The container - because that is what we were waiting for, a shipping container - was placed on a truck and driven up to Aix from Marseille. The crew arrived in the area and couldn't find our little street (persistent issue - Xavier has befriended the mailman to grease the wheels of the pony express a bit already - old fashioned problem solving). Once they managed to locate a street that doesn't register on a GPS, they attempted to turn and maneuver through the sycamore trees lining the connecting street. Impossible. After a few failed attempts, they gave up. They brought in a smaller "navette" truck to do trips back and forth with all the furniture and boxes.
At the same time, we had two masons out back working on some tiling around the pool, which needs repair. Aly, the principal mason, is a jolly sort of French guy. In good humor despite the heat or other circumstances. Calls me Madame and bows his head slightly - makes me a bit embarrassed. Brings his own umbrella with him to create shade wherever he is stationed. He started earlier this week and from the very first morning, we've found a bag of croissants "pour les filles" (for the girls) sitting on the table - waiting for us when we wake up. The girls and I always walk over to the pool after we've had our morning treat to thank him. His thick southern accent makes his warm gesture - his insistence that the girls start their day with a good croissant - even warmer.
Another character in this cast is the Italian painter, Fabrizio. We are revamping the paint on the main level of the house, which was trimmed with green and red - the moldings and doors and some built-in furniture. We want a fresh start with white and a bit of gray/blue. Simple and beautiful, we hope. The house is replete with some flourishes. We want to tone it down a bit. Fabrizio is an artist. Paintbrush behind one ear, he stands gazing at the color swatch he has placed along the base of the walls - wondering. He whistles the same few stanzas of a Bach Minuet repeatedly. He has opened all the cracks and fissures in the ceilings - gotten into to their depths. I didn't even know there were cracks in the ceiling before he did that. Now they are filled with a bonding substance and have been patched. He is almost ready to actually begin painting...he is meticulous (maybe to a fault - we shall see).
So there was Fabrizio and Aly and the five movers - scurrying around improbably with heavy loads. And all of our stuff. The girls have been opening boxes wearing Christmas-morning-expressions. Every toy like new again - Mr. Potato Head, dress-up gowns, winter boots. Hilarious concoctions. We are about up to our noses in cardboard and wishing we had fewer things. In general. Feels like endless chaos. If I know Xavier though, he is going to be tearing through this and we will be "established" within a week. The girls are also delighted by the piles of paper and boxes - they have created a paper pit for jumping.

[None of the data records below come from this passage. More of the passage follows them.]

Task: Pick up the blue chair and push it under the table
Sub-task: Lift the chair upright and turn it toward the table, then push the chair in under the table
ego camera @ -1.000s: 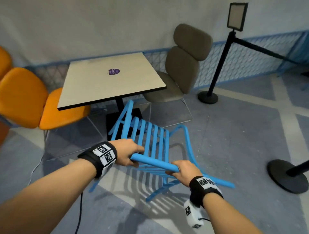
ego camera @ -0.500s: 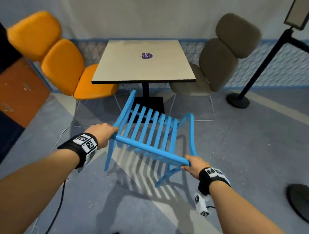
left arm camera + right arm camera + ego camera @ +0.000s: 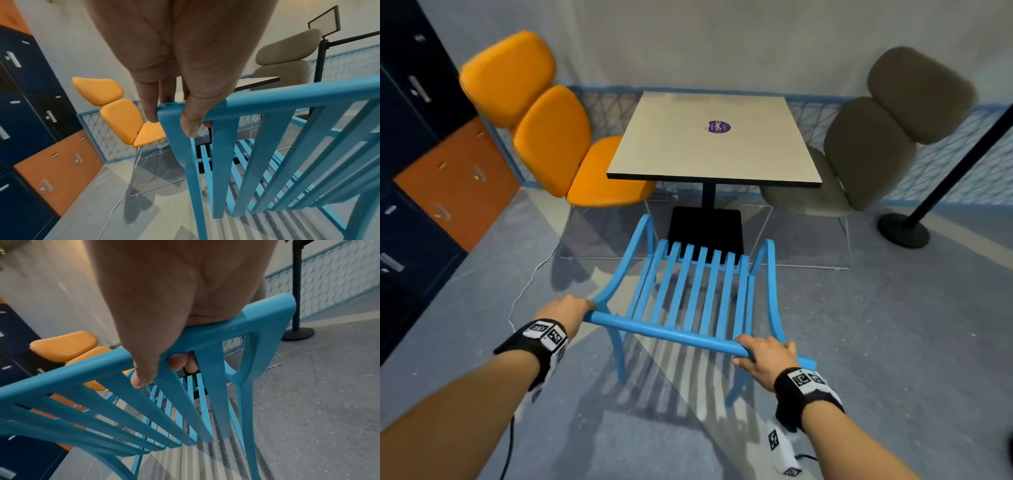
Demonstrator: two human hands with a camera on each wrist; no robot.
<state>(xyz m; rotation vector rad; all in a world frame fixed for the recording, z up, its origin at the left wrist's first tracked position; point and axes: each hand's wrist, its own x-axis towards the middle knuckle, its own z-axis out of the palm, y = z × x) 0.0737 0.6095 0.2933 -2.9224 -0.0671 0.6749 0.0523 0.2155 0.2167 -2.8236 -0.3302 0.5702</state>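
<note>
The blue slatted chair [image 3: 698, 294], smooth moulded plastic with curved armrests and a rounded top rail, stands on the speckled grey floor [image 3: 893, 342] just in front of the near edge of the square pale-topped table [image 3: 712, 150]. Its seat front points at the table's black pedestal base [image 3: 705, 229] and has not gone under the top. The table top is matt beige with a thin dark edge and a round purple sticker [image 3: 718, 126] near its far middle.

The left hand [image 3: 566, 313] grips the left end of the chair's top rail: in the left wrist view the fingers [image 3: 148, 104] curl over the rail's corner and the thumb presses across its near face. The right hand [image 3: 765, 358] holds the rail close to its right end, with the fingers [image 3: 179, 361] wrapped under it between two slats and the thumb lying over the front. Both forearms reach forward and down, each wrist in a black band with printed markers.

To the left of the table stands a glossy orange padded chair [image 3: 544, 137] on wire legs, to the right a matt grey-brown padded chair [image 3: 866, 150]. Dark blue and orange lockers [image 3: 431, 164] line the left side.
</note>
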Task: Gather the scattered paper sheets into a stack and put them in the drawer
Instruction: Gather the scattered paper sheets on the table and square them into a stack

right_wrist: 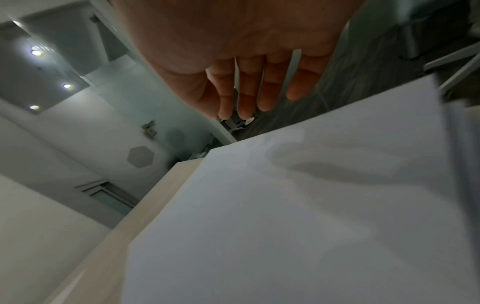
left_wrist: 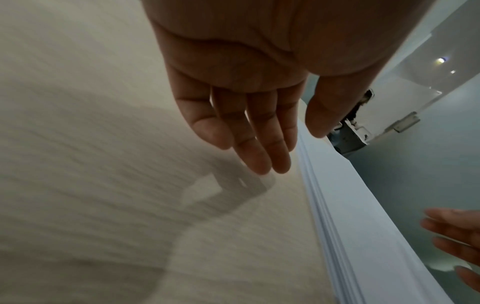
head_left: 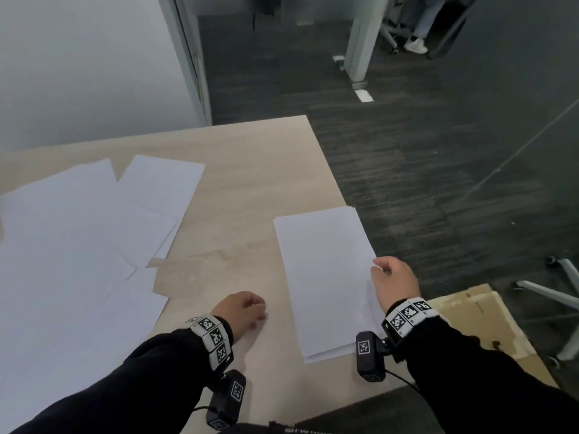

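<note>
Several loose sheets [head_left: 78,245] lie scattered over the desk's [head_left: 238,170] left side. Neat stack [head_left: 329,283] sits near the right edge. My right hand [head_left: 395,280] hovers over the stack's right edge, fingers relaxed, holding nothing. My left hand [head_left: 242,311] hangs just left of the stack, fingers slack, empty.

Blurred, upside-down white lettering on a dark fabric edge [head_left: 293,429] at the bottom of the head view — not readable, black-and-white square coded markers on the white wristbands [head_left: 214,336] — patterns only, no words.
</note>
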A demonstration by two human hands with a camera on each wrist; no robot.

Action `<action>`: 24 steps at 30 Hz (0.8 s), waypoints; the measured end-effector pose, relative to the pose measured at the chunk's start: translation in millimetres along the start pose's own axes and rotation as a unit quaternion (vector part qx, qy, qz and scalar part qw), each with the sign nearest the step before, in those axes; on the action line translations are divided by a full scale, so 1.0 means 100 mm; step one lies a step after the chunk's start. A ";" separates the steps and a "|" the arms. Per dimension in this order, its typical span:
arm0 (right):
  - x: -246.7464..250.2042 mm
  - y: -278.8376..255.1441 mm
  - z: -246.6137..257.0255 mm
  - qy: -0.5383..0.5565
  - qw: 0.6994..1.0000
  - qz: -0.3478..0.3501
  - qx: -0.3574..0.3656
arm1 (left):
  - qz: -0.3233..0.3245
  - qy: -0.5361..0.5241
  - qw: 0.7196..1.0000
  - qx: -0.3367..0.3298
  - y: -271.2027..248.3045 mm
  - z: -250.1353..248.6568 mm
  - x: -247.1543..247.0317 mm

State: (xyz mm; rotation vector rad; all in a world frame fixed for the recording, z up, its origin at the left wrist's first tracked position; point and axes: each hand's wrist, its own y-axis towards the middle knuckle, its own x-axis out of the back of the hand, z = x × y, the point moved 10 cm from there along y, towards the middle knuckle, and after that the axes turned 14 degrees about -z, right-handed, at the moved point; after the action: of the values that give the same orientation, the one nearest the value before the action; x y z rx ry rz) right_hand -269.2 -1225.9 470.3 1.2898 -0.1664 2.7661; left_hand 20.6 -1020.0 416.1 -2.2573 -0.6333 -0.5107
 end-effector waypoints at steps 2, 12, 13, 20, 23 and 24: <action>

A good example of Xavier’s efficiency while managing all of this at once: while unpacking boxes of tools yesterday, he realized that he will need a proper tool table - a big one. He pulled out his phone and did a quick search for such a table on the equivalent of a local French ebay. I heard him on the phone shortly thereafter negotiating. An hour later I heard another truck pulling up, then Xavier was helping a guy unload the exact table he was looking for. Paid the guy in cash and chatted amiably about the merits of the region and the best brocantes (antique sellers). He is incredible. Never overwhelmed.
The girls strolling down the little lane that leads to our house.
A summer read (The Life of Helen Keller - so sweet) - her senses full in the olive trees.